• [Prompt]: When scanning the data, count every line with "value" in it, and report only the resulting number.

• [Information shown]:
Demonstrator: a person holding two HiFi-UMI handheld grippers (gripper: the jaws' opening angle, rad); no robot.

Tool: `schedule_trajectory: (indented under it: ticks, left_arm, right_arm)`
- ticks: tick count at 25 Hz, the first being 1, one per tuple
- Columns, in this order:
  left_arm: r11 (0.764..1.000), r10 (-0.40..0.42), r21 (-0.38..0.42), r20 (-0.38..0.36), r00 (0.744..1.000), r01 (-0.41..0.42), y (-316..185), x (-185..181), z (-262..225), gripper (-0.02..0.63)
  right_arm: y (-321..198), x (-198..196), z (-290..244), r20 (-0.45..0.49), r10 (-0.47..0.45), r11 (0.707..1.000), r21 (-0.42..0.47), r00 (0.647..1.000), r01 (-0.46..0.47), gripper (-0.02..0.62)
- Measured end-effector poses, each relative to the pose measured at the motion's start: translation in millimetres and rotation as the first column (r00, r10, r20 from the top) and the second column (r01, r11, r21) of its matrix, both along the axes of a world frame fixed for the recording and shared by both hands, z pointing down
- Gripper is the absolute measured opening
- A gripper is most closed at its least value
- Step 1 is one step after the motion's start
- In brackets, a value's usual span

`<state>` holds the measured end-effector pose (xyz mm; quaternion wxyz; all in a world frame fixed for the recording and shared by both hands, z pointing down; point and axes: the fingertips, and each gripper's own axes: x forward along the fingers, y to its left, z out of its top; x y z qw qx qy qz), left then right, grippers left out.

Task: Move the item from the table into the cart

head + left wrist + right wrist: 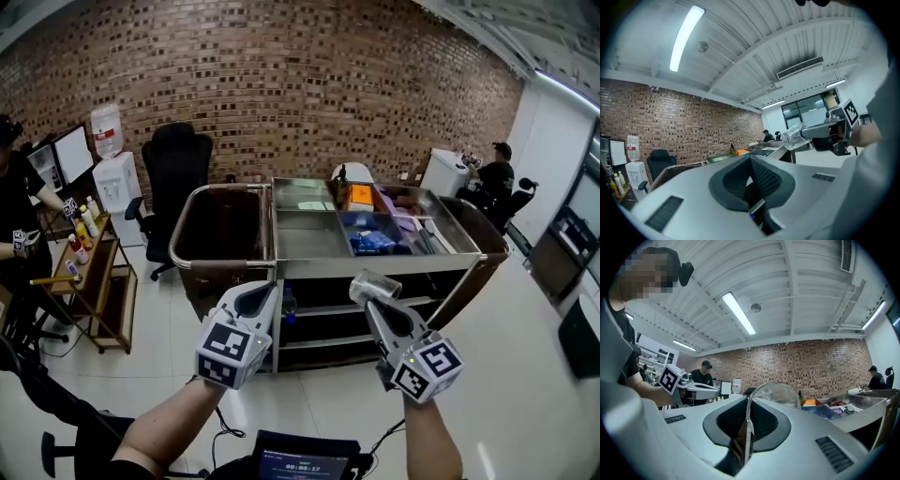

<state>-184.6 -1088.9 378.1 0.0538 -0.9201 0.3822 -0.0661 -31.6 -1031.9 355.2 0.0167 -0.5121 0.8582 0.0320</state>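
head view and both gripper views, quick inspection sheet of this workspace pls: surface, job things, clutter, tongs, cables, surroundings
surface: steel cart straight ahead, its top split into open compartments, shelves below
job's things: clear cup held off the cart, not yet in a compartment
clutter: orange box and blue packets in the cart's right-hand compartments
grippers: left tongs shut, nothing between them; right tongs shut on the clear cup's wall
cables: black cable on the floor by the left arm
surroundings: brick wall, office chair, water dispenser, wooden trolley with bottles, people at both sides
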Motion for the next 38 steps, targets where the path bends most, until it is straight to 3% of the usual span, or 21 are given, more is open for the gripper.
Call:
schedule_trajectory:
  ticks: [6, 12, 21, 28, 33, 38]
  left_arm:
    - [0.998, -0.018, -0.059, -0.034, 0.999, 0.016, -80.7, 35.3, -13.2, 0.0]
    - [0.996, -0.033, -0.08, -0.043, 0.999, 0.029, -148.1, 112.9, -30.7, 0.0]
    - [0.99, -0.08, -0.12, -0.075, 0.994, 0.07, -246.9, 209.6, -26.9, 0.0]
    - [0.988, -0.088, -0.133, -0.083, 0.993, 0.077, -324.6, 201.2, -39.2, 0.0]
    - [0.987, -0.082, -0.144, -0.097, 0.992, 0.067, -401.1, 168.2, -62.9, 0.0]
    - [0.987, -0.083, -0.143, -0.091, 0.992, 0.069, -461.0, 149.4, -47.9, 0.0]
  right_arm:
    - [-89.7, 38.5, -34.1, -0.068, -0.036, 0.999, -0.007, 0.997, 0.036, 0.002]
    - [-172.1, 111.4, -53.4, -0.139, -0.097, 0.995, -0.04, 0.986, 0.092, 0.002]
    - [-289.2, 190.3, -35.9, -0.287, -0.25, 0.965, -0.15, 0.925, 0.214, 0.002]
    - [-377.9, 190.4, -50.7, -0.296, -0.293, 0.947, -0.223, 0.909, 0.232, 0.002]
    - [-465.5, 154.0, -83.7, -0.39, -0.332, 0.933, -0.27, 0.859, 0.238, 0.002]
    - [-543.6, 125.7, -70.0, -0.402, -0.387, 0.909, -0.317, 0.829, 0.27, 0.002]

• [Result of this task]: 2